Can’t pay: won’t pay

It’s a free country, I told them.
It isn’t if you can’t go and work somewhere else.

I’m getting a real sense of deja-vu. 30+ years ago, I trekked into school to hole up in an office off the library where one of the few non-striking teachers ran a handful of us through A Level French revision.

This morning I sent my teenagers off to finish their mock GCSEs, in schools where the exams are the only things happening. Teen 1 has just turned up back at home, having finished Maths Paper 2 and been turfed out, along with his friend who can’t get home until this afternoon because of the train strike. Chances of them doing any actual revision together are slim. Teen 2 has been told that the school will remain open, though those whose teachers are striking will be supervised during the ‘private revision study’ in the hall with everyone else. She is not happy.

Today is being heralded on the news bulletins as ‘the biggest day of industrial action for a decade’. It’s not quite the General Strike of 1926, but good luck to anyone hoping to travel anywhere by train, bus or ambulance over the next few days.  As for planning to learn something today, forget it. And for heaven’s sake stay away from matches as the fire service is getting in on the (in-)action at some point.  The General Strike of 1926 was born out of the private mine-owners desire to maintain their profits, even in the face of global economic weakness, the after-effects of World War One, by reducing miners’ pay and increasing their hours. Arguably, that is a completely different kettle of fish to today’s strikes, however, inflation, the cost of fuel to get you to work, consistently high energy prices and spiralling grocery costs are all combining to reduce actual spendable income. So it feels as though pay is going down, even though it isn’t. And that feeling of working your tail off yet still being poorer than you were last year isn’t confined to the public sector either.

The mainstream media really isn’t helping. These strikes are not simply about pay levels, and it’s unhelpful to suggest that they are. My friends husband is a primary school teacher in an area where 25% of pupils not only don’t have English as their first language, but in most cases arrive at school without knowing any English at all. Yet the National Curriculum takes no account of regional or demographic differences. How can you be expected to teach fronted adverbials to a child who can’t read that the cat is sitting on the mat? There are teacher shortages across all levels, and across all subjects, so workloads are increasing, yet pay isn’t.

It’s the same with nurses, with ambulance drivers, with train operatives, fire-fighters. I’ve written here before about the Grenfell Tower tragedy. Can you imagine how much worse it would have been had there been no firefighters there?

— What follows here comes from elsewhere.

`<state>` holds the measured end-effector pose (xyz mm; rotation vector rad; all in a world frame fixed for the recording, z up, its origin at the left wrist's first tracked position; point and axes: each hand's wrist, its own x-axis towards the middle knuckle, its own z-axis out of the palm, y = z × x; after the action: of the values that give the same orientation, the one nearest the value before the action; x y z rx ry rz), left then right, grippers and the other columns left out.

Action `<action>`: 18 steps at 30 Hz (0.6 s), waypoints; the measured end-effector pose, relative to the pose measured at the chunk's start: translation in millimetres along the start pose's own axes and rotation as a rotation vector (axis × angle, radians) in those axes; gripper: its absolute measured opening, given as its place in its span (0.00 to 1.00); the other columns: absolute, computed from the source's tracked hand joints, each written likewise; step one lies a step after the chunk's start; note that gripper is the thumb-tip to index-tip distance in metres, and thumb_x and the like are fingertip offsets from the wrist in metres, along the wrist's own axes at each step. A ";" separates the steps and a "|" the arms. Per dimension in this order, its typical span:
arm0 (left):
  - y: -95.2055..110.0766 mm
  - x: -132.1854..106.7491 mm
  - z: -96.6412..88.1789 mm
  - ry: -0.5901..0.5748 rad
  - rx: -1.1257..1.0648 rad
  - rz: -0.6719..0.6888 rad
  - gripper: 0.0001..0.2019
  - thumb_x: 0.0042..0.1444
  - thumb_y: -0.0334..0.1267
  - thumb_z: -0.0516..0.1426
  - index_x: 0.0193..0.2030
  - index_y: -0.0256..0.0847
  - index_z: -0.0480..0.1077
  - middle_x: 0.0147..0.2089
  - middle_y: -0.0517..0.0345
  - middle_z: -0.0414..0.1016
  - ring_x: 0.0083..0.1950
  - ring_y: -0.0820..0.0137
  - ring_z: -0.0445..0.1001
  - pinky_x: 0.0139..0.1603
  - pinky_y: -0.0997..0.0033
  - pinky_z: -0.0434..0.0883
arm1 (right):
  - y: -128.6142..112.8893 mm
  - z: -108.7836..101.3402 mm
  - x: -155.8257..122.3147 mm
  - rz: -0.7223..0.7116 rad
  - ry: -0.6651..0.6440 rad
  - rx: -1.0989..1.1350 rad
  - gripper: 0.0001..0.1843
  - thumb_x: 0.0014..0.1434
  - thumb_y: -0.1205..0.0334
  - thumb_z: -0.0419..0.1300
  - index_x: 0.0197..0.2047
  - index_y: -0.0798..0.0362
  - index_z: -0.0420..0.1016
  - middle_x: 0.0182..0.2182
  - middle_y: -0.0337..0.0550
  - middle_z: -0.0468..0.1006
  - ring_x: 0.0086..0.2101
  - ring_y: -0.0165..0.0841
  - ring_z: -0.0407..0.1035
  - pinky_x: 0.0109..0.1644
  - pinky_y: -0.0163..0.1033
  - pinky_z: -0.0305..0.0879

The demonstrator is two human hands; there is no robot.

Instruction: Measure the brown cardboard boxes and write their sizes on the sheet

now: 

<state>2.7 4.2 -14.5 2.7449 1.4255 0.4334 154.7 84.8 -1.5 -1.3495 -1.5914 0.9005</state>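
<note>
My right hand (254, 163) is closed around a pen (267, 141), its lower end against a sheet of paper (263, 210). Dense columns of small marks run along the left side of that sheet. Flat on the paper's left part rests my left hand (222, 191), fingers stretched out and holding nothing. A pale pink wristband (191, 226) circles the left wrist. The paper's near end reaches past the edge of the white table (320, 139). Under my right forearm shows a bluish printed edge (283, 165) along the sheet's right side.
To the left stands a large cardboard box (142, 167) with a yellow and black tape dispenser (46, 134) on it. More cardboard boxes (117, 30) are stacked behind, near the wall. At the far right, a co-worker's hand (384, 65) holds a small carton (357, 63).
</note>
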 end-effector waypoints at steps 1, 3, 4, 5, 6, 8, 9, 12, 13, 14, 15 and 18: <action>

The train strike headlines are all about pay, yet talk to the guards and the trains and they are concerned about falling safety standards and job losses. I don’t want to have to travel home on a late train where the only person to approach in an emergency is the person actually driving it. I’ve spent enough time in and around hospitals over the past few years to know that the problems are not at ground level, that going above and beyond the call of duty is something that nurses and doctors do every single day. Is it too much to ask that they do so knowing they can still afford to pay the gas bill when they get home. Or that they have enough staff to ensure that they do get home somewhere near the end of their shifts?

Staff shortages mean more work for those who are left, we all saw that during furlough. We will never encourage enough people to come into sectors like teaching, nursing, the ambulance service, the railways unless they know they can make a reasonable living at it and afford to pay for their lives. That’s why we go to work.

I have no idea what the answer is. The simple one, of course, is pay the money and invest in the sectors,  invest in our future, but until a magic money tree sprouts in the infamous Downing Street garden, that is not going to happen.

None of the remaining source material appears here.